** Entries shown follows **
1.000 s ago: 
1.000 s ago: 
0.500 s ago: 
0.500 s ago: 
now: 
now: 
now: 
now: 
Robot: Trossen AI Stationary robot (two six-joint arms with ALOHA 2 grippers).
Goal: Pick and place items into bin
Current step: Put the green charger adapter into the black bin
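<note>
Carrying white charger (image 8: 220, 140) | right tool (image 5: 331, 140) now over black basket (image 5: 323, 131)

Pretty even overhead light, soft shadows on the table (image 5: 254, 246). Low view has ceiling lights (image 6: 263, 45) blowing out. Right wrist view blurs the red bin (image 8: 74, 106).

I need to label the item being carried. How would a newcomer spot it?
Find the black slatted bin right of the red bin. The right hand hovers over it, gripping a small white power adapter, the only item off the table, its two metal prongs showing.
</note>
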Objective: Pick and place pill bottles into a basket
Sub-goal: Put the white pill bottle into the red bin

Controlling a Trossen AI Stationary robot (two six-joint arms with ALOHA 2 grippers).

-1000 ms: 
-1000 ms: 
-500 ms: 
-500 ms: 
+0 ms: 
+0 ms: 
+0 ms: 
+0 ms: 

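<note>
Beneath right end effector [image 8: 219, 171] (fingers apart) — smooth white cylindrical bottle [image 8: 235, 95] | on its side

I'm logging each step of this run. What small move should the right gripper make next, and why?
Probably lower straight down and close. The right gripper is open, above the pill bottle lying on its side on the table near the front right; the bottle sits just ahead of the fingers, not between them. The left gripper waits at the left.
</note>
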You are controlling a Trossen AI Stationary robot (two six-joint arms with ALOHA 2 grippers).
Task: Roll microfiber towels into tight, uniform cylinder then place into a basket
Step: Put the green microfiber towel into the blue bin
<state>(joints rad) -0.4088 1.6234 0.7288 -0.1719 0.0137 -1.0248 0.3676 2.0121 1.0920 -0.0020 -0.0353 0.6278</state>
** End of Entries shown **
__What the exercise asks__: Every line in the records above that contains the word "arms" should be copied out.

__Task result__:
Robot: Trossen AI Stationary robot (two six-joint arms with ALOHA 2 grippers).
Controlling a Trossen AI Stationary robot (two six-joint arms with ALOHA 2 grippers).
You are controlling a Trossen AI Stationary robot (two six-joint arms with ALOHA 2 grippers).

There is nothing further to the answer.